CVE-2024-32937
An os command injection vulnerability exists in the CWMP SelfDefinedTimeZone functionality of Grandstream GXP2135 1.0.9.129, 1.0.11.74 and 1.0.11.79. A specially crafted network packet can lead to arbitrary command execution. An attacker can send a sequence of malicious packets to trigger this vulnerability.
The versions below were either tested or verified to be vulnerable by Talos or confirmed to be vulnerable by the vendor.
Grandstream GXP2135 1.0.11.74
Grandstream GXP2135 1.0.11.79
Grandstream GXP2135 1.0.9.129
8.1 - CVSS:3.1/AV:N/AC:H/PR:N/UI:N/S:U/C:H/I:H/A:H
CWE-78 - Improper Neutralization of Special Elements used in an OS Command (‘OS Command Injection’)

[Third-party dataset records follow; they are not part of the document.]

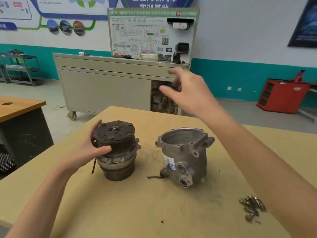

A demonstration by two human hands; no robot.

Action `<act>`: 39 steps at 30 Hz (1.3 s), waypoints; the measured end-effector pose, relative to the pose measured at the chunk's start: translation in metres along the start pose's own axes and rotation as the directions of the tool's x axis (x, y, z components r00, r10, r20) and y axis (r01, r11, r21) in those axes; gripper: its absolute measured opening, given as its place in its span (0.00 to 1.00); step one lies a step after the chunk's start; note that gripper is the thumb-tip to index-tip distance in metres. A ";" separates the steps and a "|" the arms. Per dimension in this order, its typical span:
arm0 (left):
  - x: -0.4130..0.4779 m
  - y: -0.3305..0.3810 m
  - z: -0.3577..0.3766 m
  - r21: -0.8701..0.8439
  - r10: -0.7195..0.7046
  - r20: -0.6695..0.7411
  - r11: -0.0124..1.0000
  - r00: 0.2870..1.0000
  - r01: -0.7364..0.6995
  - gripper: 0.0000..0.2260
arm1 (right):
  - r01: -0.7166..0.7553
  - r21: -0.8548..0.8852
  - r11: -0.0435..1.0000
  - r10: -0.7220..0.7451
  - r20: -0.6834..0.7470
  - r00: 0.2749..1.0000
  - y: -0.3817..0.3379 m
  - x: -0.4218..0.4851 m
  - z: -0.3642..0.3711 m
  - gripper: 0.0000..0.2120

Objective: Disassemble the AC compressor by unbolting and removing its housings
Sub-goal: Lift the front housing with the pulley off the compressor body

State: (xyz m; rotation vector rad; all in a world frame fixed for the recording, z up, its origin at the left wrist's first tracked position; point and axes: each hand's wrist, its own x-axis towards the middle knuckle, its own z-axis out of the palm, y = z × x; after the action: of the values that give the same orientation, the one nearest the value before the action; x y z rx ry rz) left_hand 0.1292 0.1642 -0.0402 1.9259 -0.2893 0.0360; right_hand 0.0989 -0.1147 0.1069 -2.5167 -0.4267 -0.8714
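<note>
The dark compressor core with its clutch plate (pixel 118 148) stands upright on the tan table (pixel 137 212), left of centre. My left hand (pixel 92 148) grips its upper left side, thumb across the front. To its right stands the empty silver housing (pixel 184 155), open end up, with a short black wire at its base. My right hand (pixel 187 90) hovers in the air above and behind the housing, fingers spread and relaxed, holding nothing. A pile of removed bolts (pixel 253 207) lies at the table's right.
A grey wheeled cabinet (pixel 106 88) with a wiring display board stands behind the table. Another desk (pixel 18 107) is at the left, a red tool cart (pixel 283 95) at the right, and metal shelving at the far left.
</note>
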 end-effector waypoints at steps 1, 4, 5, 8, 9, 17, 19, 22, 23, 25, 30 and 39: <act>-0.002 0.006 0.001 0.058 -0.004 -0.061 0.998 0.998 0.008 0.50 | -0.106 -0.213 0.971 0.106 -0.008 0.994 0.020 0.002 -0.015 0.26; -0.011 0.046 0.015 0.220 0.262 -0.394 0.958 0.881 -0.186 0.41 | -0.249 -0.596 0.763 0.526 0.349 0.776 0.073 -0.005 -0.025 0.34; -0.013 0.066 0.028 0.251 0.402 -0.461 0.914 0.791 -0.318 0.37 | -0.283 -0.611 0.740 0.627 0.472 0.620 0.086 -0.011 -0.021 0.36; -0.003 0.113 0.084 0.379 0.644 -0.351 0.761 0.680 -0.526 0.26 | -0.540 -0.521 0.662 0.709 0.669 0.223 0.112 -0.025 -0.012 0.40; 0.006 0.122 0.102 0.462 0.628 -0.233 0.743 0.742 -0.484 0.24 | -0.616 -0.470 0.632 0.688 0.706 0.167 0.116 -0.031 -0.010 0.38; 0.073 0.120 0.148 0.599 -0.437 0.374 0.787 0.818 0.147 0.15 | -0.881 -0.010 0.473 0.602 0.734 0.315 0.109 -0.068 -0.001 0.12; 0.076 0.123 0.151 0.564 -0.405 0.343 0.810 0.847 0.159 0.11 | -0.873 0.060 0.483 0.608 0.695 0.384 0.105 -0.076 -0.005 0.11; 0.068 0.124 0.156 0.542 -0.254 0.309 0.839 0.917 0.050 0.08 | -0.788 0.168 0.592 0.590 0.575 0.566 0.100 -0.092 -0.008 0.10; 0.062 0.120 0.158 0.549 -0.151 0.273 0.835 0.950 -0.025 0.09 | -0.729 0.214 0.650 0.560 0.514 0.650 0.099 -0.099 -0.006 0.10; 0.043 0.107 0.164 0.542 0.115 0.148 0.821 0.982 -0.178 0.11 | -0.544 0.253 0.800 0.451 0.343 0.824 0.100 -0.117 -0.003 0.11; -0.005 0.071 0.184 0.373 0.363 -0.066 0.873 0.929 -0.315 0.15 | -0.177 0.068 0.982 0.167 0.125 0.978 0.106 -0.162 0.007 0.29; -0.063 0.038 0.181 -0.087 0.202 0.073 0.977 0.977 -0.195 0.32 | 0.284 -0.258 0.923 -0.319 -0.104 0.942 0.113 -0.216 0.024 0.27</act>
State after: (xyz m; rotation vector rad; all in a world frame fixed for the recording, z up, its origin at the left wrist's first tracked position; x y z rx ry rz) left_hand 0.0393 -0.0038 -0.0820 1.8166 -0.5301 0.0779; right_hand -0.0047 -0.2299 -0.0831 -2.6206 -0.7145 -1.2852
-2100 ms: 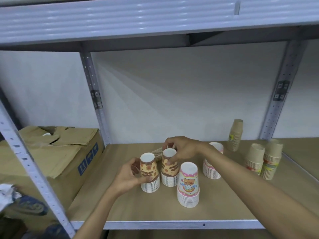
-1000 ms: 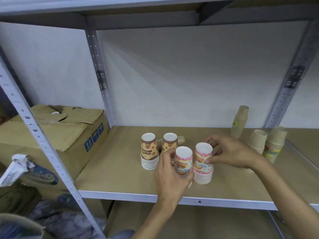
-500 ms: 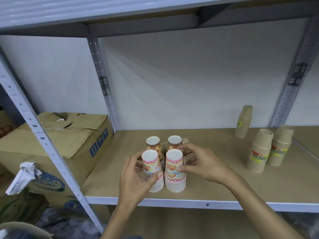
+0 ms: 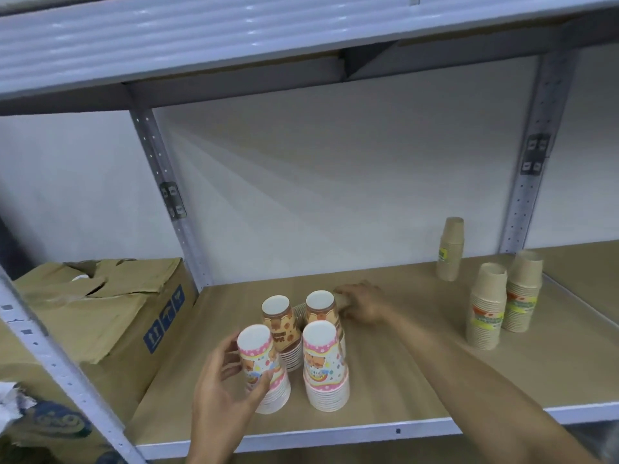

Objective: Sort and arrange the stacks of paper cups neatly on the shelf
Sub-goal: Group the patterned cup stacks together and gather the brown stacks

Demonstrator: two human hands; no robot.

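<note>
Four upside-down stacks of paper cups stand close together on the wooden shelf. In front are two pink-and-white stacks, the left one and the right one. Behind them are two brown printed stacks, the left one and the right one. My left hand curls around the left pink stack. My right hand reaches past the right brown stack and grips a plain brown stack lying on its side, mostly hidden behind the others.
Three plain kraft cup stacks stand at the right: one at the back and two nearer the front. A crumpled cardboard box sits left of the shelf upright.
My right hand let go of the right pink stack and reached to the back, onto the lying brown stack. My left hand stays on the left pink stack. The camera tilted slightly.
</note>
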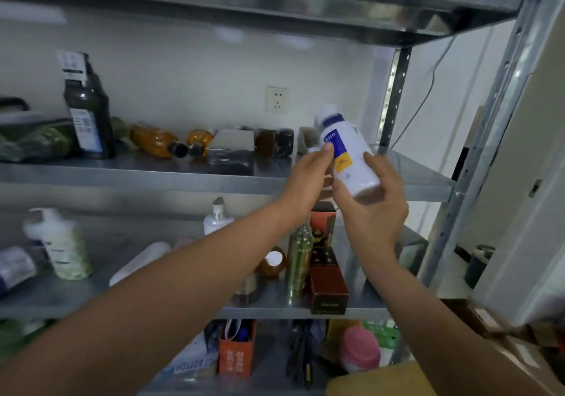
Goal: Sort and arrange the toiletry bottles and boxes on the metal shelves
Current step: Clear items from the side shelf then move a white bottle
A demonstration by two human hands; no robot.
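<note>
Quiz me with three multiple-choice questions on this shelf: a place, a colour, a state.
1. The tall dark bottle stands: A) left of the silver box; B) on the floor; C) in a hand.
2. The held white bottle has a label that is: A) red; B) blue and yellow; C) green.
3. The two amber bottles are: A) upright; B) stacked; C) lying down.
Answers: A, the box sits to its right; B, both colours show; C, their caps point sideways.

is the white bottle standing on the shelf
No, the right hand and left hand hold the white bottle tilted in the air in front of the metal shelf.
</note>
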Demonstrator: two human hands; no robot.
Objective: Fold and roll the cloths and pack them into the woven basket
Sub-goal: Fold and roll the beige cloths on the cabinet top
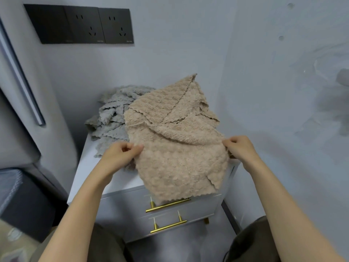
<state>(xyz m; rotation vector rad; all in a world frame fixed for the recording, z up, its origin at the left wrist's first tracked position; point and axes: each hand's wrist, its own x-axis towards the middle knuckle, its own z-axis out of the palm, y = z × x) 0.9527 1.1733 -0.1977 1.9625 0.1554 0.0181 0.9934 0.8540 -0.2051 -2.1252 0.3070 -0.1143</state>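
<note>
A beige fluffy cloth (177,148) with scalloped edges hangs crumpled above the white nightstand (90,171), its lower part draped over the front edge. My left hand (120,154) pinches its left edge. My right hand (239,148) pinches its right edge, so the cloth is stretched between both hands. Behind it, a pile of grey cloths (113,114) lies on the back left of the nightstand top. No woven basket is in view.
The nightstand has two drawers with gold bar handles (168,205). Walls close in behind and to the right. Black wall sockets (81,25) sit high on the back wall. A grey upholstered headboard (17,110) and a dark box (24,203) stand at the left.
</note>
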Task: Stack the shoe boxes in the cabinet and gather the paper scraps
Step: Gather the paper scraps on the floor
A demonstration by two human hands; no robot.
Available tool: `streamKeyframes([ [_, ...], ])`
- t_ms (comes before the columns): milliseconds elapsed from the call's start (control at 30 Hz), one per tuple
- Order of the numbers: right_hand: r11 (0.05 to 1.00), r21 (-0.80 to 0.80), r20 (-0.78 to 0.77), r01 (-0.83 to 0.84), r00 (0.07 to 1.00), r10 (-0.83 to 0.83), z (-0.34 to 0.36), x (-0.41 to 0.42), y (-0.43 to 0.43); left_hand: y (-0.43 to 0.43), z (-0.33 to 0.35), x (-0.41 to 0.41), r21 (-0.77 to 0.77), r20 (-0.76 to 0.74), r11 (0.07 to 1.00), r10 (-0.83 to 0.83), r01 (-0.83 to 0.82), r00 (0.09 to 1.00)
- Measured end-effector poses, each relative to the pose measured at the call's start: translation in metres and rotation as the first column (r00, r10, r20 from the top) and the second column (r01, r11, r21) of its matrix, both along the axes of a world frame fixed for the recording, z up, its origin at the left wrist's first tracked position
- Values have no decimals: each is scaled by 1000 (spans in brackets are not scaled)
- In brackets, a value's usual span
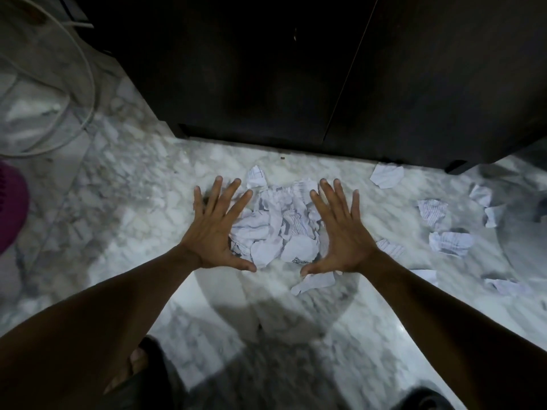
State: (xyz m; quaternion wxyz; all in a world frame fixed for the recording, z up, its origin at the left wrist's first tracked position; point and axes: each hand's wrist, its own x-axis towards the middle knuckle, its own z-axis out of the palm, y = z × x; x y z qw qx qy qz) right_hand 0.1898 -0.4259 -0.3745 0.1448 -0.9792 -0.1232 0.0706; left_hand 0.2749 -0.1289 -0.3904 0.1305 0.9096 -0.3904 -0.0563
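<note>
My grip is loose on both sides: left hand (217, 232) and right hand (340, 235) lie spread flat, fingers apart, palms down, holding nothing, one on each flank of the pile (275, 229). Ahead of me stands the dark cabinet (266, 84), its doors closed as far as I can see, with no shoe boxes in view, so I judge the stacking is done or hidden behind them. Under my palms is the marble floor (133, 187), smooth and likely slick, which should let paper slide easily. The pile sits between my hands, just in front of the cabinet base: torn, crumpled lined sheets, light and soft, sure to scatter if I move fast. I would press inward from both sides with the edges of my palms, then scoop from beneath. Loose scraps (450, 242) lie well off to my right, one larger piece (386, 176) near the cabinet's foot, and a flat strip (315, 282) just below my right thumb. Those need pinching up singly or sweeping in.
</note>
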Motion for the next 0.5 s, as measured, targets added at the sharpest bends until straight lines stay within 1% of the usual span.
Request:
streamKeyframes([
  [100,993,2,-74,-122,990,122,-2,13,6,-14,-5,5,20,-54,997,-69,70,996],
  [200,985,12,-53,-172,984,173,-12,19,18,-27,-13,3,73,-4,991,-113,114,994],
  [300,986,42,-11,-162,987,162,-20,18,25,-27,-19,2,71,52,986,-155,152,986],
  [400,989,48,0,-140,990,140,-23,16,28,-27,-20,1,65,67,989,-137,133,988],
  [500,992,52,3,-112,994,111,-25,15,31,-28,-18,-1,28,67,991,-129,127,989],
])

The GXP2135 is one of the high-end VoIP phones offered by Grandstream Networks, Inc., and is commonly found in the offices of businesses These phones support CWMP. CPE WAN Management Protocol (CWMP) is a remote management protocol for managing customer-premise equipment (CPE) and is defined by the Broadband Forum (TR-069 report). All models in Grandstreams’ GRP, GXP, and GHP series of VoIP phones are listed as supporting the CWMP (TR-069) standard.
The binary /app/bin/gs_cpe is responsible for handling the CWMP protocol and a vulnerability exists in the function responsible for handling the Device.Time.X_GRANDSTREAM_SelfDefinedTimeZone parameter. The set parameter requests for changing the timezone on the GXP2135 device get handled by the function set_selfdefinedtimezone_value. This parameter data is not filtered in any way and is used to construct a call to system. Due to the lack of filtering, this is vulnerable to an OS command injection. An annotated decompilation of this function is included here for reference.
int set_selfdefinedtimezone_value(uint param_1,uint param_2,uint param_3,char *setData)
{
// [1] Data from timezone set requests comes in as 4th parameter `setData`
...
if (uVar1 != 0) {
uVar1 = param_2 - 1 & 0xffff;
iVar2 = *(int *)(uVar1 * 0x30 + *pattern + 0x24);
if (iVar2 != 0) {
if (setData == (char *)0x0) {
return -1;
}
memory_set_data(iVar2,setData);
// [2] Buffer for saving command is zeroed
memset(cmd,0,0x100);
// [3] Constructs command string for echoing timzone parameter to the `/etc/TZ` file using attacker-controlled `setData` parameter
snprintf(cmd,0x100,"echo \"%s\">%s",setData,"/etc/TZ");
// [4] Execute the constructed command with root privileges
system(cmd);
cpe_check_parameter_need_reboot(uVar1);
return 0;
}
}
cwmp_send_fault(param_1,0x2329,"Request denied.");
return -1;
}
At [1] the set timezone parameter is passed to this function as the 4th parameter setData. A buffer of 256 bytes for holding the command string is zeroed (at [2]). At [3] call to snprintf is used to construct a string that is used to set the /etc/TZ file with the attacker-controlled setData parameter. At [4] the constructed string is passed to system and gets executed with root privileges. Due to the lack of verification of a valid timezone string, it is possible for the value in setData to escape from the expected command and execute arbitrary OS commands with root privileges.
The configuration required to expose this vulnerability is control over the Auto Configuration Server for CWMP. This configuration can be controlled by an attacker authenticating to the web server and configuring it, or an attacker leveraging various man-in-the-middle methods to configure the ACS of the device. The ACS can be manipulated via DNS poisoning, or configured via DHCP.
2024-04-24 - Initial Vendor Contact
2024-04-25 - Vendor Disclosure
2024-06-08 - Vendor Patch Release
2024-07-03 - Public Release
Discovered by Matthew Bernath of Cisco Talos.